Étude en 18 chapitres publiée en feuilleton dans JSF.
En 1882, signe palpable de l’ampleur de la crise économique qui s’abat sur la France, la banque catholique l’Union Générale fait faillite. Maurras et les siens en garderont un tropisme viscéralement antilibéral. Dans un article de L’Action Française intitulé « Libéralisme et libertés : démocratie et peuple » (1906), Maurras, critiquant la loi La Chapelier adoptée au moment de la Révolution française, brocarde le principe de liberté économique en affirmant qu’il signifie en réalité la liberté de mourir de faim, et explique que dans les faits « le libéralisme supprime […] en fait toutes les libertés. »[1]
Du coup il loue les syndicats de travailleurs, qu’il juge vertueux car ils tendent à remplacer les corporations que ladite loi initiée par Isaac Le Chapelier a supprimées. Dans les rangs de l’Action française il est alors de bon ton de se proclamer socialisant, ce qui dura jusqu’à la fin de la Première Guerre mondiale. La Tour du Pin (Photo) aimait se dire « monarchiste-social » ou « socialiste-monarchiste ». L’Action Française du 15 juillet 1910 relate que lors de la clôture de l’Institut d’Action française Louis Dimier a déclaré : « Et nous ferons avec ces anarchistes d’hier, ouvriers, professeurs, pour le Roi, l’alliance, sur les cendres fumantes du Gaulois, de Meyer, du Figaro et du Journal des débats. »
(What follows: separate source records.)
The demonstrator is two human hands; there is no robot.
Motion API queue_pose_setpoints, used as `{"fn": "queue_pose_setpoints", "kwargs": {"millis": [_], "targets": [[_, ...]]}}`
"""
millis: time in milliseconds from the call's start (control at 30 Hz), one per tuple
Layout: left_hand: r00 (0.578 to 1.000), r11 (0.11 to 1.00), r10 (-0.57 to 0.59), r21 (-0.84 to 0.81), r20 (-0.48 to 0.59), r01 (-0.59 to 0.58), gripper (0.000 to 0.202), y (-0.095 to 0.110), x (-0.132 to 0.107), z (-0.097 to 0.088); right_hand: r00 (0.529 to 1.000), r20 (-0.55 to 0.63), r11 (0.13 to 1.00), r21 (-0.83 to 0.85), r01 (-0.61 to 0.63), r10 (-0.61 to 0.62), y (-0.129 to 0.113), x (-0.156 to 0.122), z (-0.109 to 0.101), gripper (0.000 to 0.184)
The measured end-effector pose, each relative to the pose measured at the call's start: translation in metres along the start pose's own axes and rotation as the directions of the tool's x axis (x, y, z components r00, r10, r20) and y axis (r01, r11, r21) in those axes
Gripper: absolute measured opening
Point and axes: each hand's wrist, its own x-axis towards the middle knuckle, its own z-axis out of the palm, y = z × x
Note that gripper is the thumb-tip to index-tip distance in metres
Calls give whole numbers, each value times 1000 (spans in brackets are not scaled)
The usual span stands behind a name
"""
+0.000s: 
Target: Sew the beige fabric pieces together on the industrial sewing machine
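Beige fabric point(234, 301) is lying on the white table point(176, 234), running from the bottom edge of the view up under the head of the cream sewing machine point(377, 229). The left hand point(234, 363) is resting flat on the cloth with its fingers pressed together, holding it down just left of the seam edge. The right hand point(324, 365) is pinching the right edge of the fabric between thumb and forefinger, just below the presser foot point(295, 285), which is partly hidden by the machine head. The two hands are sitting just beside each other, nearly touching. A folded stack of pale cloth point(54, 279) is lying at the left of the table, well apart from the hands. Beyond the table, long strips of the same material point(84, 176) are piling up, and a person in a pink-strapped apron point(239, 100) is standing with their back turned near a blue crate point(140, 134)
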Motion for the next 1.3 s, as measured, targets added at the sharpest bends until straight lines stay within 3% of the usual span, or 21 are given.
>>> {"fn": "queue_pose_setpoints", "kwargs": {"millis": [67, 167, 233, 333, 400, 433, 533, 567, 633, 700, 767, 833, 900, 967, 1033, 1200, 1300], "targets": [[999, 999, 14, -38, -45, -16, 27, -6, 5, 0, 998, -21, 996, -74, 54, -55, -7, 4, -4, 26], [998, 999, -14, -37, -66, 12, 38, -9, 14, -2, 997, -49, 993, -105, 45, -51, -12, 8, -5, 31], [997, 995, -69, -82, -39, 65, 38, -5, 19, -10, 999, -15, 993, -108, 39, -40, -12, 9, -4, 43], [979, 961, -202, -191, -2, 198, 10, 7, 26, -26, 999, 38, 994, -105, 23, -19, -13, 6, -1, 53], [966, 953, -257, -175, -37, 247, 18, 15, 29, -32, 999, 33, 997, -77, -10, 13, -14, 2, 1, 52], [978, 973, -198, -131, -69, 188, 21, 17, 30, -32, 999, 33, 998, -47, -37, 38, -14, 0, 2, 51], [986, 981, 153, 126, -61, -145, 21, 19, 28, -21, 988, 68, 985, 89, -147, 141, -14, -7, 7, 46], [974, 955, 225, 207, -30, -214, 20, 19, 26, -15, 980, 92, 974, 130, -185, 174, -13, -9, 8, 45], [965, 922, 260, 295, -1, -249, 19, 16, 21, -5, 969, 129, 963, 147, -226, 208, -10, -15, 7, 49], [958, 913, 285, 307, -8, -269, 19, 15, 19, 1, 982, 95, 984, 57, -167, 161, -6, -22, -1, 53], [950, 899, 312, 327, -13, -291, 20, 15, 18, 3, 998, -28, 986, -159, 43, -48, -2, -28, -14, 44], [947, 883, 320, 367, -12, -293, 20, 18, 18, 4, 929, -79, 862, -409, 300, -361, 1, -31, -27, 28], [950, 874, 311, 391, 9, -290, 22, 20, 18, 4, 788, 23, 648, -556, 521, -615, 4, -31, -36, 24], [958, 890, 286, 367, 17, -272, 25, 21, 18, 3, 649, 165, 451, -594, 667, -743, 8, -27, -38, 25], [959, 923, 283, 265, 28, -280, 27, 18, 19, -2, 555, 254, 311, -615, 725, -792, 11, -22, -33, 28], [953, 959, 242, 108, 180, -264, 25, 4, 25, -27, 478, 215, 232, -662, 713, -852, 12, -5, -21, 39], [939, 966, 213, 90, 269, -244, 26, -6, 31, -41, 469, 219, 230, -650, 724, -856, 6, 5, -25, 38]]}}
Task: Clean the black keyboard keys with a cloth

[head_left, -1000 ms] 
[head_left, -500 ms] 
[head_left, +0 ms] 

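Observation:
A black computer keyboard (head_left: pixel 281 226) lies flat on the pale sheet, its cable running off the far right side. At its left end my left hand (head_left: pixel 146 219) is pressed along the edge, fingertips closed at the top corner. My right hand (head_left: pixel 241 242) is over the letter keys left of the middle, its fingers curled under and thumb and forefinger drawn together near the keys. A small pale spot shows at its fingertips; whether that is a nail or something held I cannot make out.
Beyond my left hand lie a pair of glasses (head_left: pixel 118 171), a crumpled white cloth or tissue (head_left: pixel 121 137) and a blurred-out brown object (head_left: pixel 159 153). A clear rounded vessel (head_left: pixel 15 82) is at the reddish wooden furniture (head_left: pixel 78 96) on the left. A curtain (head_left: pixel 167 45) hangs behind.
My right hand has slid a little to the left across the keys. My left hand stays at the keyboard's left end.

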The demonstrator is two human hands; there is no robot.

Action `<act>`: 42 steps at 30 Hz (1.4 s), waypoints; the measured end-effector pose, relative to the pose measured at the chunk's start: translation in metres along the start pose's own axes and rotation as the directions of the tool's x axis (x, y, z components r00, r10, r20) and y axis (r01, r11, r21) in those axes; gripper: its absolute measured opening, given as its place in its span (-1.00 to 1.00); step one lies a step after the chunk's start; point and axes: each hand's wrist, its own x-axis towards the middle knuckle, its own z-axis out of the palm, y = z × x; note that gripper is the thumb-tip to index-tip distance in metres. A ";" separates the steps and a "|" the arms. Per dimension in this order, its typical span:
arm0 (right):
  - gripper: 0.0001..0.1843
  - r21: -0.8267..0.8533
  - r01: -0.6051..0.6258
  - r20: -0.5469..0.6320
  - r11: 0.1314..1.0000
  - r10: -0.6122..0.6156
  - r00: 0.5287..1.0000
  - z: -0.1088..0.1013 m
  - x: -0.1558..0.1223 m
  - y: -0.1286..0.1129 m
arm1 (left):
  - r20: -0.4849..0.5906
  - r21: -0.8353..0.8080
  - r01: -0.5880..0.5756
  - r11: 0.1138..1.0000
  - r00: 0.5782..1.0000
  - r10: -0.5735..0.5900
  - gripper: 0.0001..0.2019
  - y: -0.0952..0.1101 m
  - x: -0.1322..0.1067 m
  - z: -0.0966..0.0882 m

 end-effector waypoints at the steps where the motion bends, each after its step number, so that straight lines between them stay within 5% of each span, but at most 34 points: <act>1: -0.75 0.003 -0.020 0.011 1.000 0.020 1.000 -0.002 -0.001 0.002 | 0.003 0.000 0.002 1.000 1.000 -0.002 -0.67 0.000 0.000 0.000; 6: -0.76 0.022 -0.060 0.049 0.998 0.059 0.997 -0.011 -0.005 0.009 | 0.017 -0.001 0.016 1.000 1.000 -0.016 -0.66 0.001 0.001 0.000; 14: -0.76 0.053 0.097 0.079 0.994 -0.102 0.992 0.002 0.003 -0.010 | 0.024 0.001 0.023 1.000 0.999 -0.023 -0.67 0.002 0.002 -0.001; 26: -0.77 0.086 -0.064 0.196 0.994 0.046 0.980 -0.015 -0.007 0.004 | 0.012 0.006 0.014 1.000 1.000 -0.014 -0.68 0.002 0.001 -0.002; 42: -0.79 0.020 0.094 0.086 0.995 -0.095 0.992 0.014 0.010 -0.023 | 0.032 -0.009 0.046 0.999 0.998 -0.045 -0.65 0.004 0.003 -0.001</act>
Deux années plus tôt, dans les colonnes du journal royaliste, on retrouve sous la plume de Jean Rivain, qui est avec Valois et Pierre Galland l’un des éminents spécialistes du monde ouvrier au sein de la ligue d’Action française, une diatribe antilibérale où justice est rendue au salarié contre le possédant qui l’exploite. Dans l’article « L’avenir du syndicalisme » du 15 septembre 1908, on peut lire : « Le capitaliste qui a l’argent à la force, et pour l’ouvrier qui est obligé de vendre ses services pour avoir du pain, c’est la liberté qui opprime et c’est la règle qui affranchit. »[2]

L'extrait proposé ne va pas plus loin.